Really up against vacation even for this short week as I try to squeeze Small Things Like These in around Gladiator II and maybe Wicked (when would the best time be to see it in 3D but not be hit with an audience that wants to sing along?). Maybe work in the Casablanca/Out of the Past twin bill, or even see how difficult the Red Line is going to make catching the last show of The Trophy Bride. Maybe work a silent in there, too.

Also, shout-out to The Wild Robot and The Substance, probably on their last weekends two months after release and weeks after hitting their distributors' streaming services. That's some quality hanging around, especially for a weird art-house horror movie like The Substance!

Friday, November 15, 2024

Next Week in Tickets: Films playing Boston 15 November 2024 - 21 November 2024

Looks slightly less crazy this week as both the fall blockbusters and contenders grab blocks of screens rather than a room here and a showtime there.
  • The big thing is Red One, with Dwayne Johnson and Chris Evans as a mismatched team tasked with recovering a kidnapped Santa Claus with just a few days before Christmas; it's apparently been delayed a year because it was a messy shoot and you can only release this movie in a very narrow window.
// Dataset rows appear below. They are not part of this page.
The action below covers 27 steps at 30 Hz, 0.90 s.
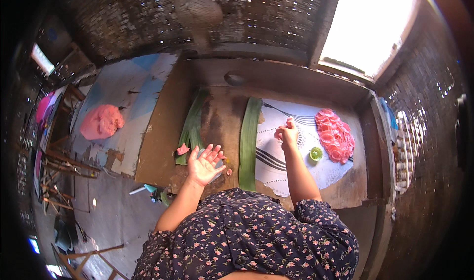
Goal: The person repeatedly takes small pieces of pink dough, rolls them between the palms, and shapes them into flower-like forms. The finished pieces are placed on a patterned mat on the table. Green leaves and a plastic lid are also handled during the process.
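My left hand [204,166] is open, palm up and fingers spread, over a pale, glossy item [217,175] that it mostly covers. Beside its fingertips lies a small pink lump [182,149], and a smaller pink bit [228,172] is to its right. My right hand [287,132] is closed in a pinch above a white patterned sheet [272,176]; what it holds, if anything, is too small to make out. Right of that hand, many thin pink pieces [335,136] overlap in a heap. A small round green container [315,154] stands between them and my right forearm.
A long green leaf strip [250,144] runs along the sheet's left edge, and more leaf strips [193,122] lie farther left. Raised boards [291,75] border the wooden worktop. On the left-hand table [131,89] sits a large pink doughy mass [102,122]. A wooden chair [91,255] stands lower left.
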Motion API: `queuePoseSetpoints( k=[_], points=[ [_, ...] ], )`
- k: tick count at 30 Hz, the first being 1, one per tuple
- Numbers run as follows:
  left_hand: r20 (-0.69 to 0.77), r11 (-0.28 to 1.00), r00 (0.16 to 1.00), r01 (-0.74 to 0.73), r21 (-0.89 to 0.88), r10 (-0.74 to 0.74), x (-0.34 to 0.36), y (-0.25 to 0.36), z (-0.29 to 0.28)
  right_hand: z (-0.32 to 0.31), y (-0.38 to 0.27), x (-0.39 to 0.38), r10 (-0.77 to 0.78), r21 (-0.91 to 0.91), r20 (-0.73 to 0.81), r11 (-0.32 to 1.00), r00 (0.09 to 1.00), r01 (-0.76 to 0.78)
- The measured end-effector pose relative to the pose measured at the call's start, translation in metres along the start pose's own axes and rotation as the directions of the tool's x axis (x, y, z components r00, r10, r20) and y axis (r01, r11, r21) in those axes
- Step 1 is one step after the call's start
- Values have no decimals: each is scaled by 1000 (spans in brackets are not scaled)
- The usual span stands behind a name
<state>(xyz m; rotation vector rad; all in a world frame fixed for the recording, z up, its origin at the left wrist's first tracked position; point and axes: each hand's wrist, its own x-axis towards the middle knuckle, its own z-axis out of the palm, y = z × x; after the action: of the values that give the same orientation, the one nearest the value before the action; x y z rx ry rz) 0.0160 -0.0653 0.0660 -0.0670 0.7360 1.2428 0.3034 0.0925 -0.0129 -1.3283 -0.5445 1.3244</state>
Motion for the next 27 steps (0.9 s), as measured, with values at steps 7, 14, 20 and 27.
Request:
queuePoseSetpoints(
  k=[7,14,20,27],
  points=[
    [404,937,906,25,-348,126,39,-13,11,103,-39,-156,112,201,769,892,629,-404],
    [364,924,902,-88,-371,232,-4,5,32,114,-34,-221,-5,-26,796,999,605,42],
    [306,914,903,-184,-360,302,-26,11,44,108,-37,-228,-42,-183,823,924,567,335],
    [275,923,901,-256,-287,336,-32,13,51,111,-40,-240,-186,-168,839,804,511,570]
  ],
)
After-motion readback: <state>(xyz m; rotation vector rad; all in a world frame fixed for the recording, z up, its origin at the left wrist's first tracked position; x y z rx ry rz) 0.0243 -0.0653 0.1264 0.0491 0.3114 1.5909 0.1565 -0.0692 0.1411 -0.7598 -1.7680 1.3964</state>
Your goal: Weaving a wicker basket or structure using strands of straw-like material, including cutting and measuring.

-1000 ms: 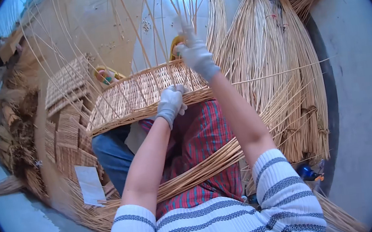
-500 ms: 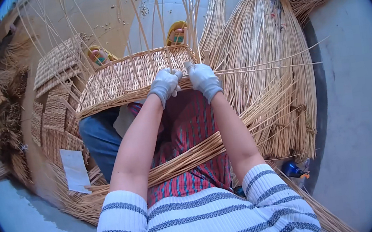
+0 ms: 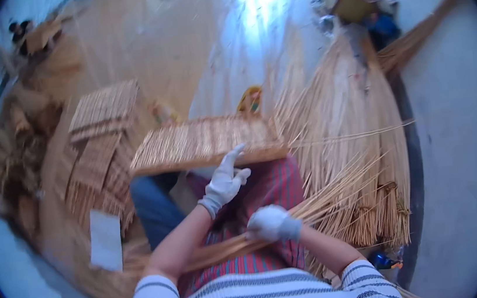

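Note:
A half-woven wicker piece [image 3: 191,142] with upright stakes, blurred by motion, lies across my knees. My left hand [image 3: 226,183], in a white glove, is at its near edge with fingers spread and open, one raised against the weave. My gloved right hand [image 3: 272,223] is lower, over the red striped cloth [image 3: 251,262] on my lap, with fingers closed around a bundle of long loose rods [image 3: 326,198]. The exact grip is smeared.
Stacked woven panels [image 3: 93,165] and a white sheet [image 3: 105,240] lie left, beside dark bundled material [image 3: 19,162]. Long pale rods [image 3: 357,106] cover the right side, with clutter [image 3: 351,1] beyond. My sandalled feet [image 3: 249,99] show past the wicker piece.
My right hand has left the wicker edge and moved down to the rods on my lap. My left hand has loosened, fingers now spread. The view has shifted and blurred.

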A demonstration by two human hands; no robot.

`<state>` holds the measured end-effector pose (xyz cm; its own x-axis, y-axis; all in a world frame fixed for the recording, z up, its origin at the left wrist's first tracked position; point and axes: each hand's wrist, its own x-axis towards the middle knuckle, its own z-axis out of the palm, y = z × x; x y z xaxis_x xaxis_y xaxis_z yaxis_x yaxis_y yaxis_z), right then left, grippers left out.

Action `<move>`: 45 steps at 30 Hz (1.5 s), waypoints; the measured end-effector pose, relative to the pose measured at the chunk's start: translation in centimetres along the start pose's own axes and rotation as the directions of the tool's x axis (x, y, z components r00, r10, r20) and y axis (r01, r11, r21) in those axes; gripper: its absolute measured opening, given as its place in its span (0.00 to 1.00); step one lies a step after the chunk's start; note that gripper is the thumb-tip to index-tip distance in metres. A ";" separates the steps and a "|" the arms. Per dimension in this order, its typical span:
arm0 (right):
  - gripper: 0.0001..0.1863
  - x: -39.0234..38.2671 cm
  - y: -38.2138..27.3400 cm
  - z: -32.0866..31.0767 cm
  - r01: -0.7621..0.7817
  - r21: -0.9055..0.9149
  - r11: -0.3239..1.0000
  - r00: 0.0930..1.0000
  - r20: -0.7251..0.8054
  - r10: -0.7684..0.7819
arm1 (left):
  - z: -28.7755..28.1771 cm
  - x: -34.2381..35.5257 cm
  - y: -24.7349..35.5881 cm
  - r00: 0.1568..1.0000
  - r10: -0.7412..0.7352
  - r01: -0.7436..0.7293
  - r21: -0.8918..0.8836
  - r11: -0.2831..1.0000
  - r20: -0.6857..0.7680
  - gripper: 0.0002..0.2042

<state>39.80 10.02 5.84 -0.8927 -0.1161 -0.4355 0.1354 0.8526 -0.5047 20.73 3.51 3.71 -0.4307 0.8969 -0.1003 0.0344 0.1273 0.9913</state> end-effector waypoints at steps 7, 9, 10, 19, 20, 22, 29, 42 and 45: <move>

It's at the Capitol, Fresh Pond, Jordan's Furniture (Imax), Boston Common (including Dolby Cinema), Causeway Street, Kendall Square, the Seaport, South Bay (including Imax Xenon & Dolby Cinema), Assembly Row (including Imax Laser & Dolby Cinema), Arsenal Yards (including CWX), and Chestnut Hill.

    Also opening wide is A Real Pain, with Kieran Culkin and director Jesse Eisenberg as two cousins on a tour of Poland to honor their late grandmother. It's at the Somerville, the Coolidge, the Lexington Venue, West Newton, Boston Common, Causeway Street, Kendall Square, the Seaport, and Assembly Row.

    Bird, a nifty little British indie from Andrea Arnold with Barry Koeghan as the ne'er-do-well father of a girl (Nykiya Adams in a great debut) who encounters a strange wanderer, opens at Boston Common. Drama Albany Road, with Renee Elise Goldsberry and Lynn Whitfield as a woman and her ex's mother stuck in a rental car together, plays South Bay and West Newton. The Outrun returns to Boston Common.

    WWII thriller Bonhoeffer: Pastor. Spy. Assassin opens Wednesday at Fresh Pond, Boston Common, Causeway Street, South Bay, and Assembly Row. Does Angel still do ticket shenanigans with their movies?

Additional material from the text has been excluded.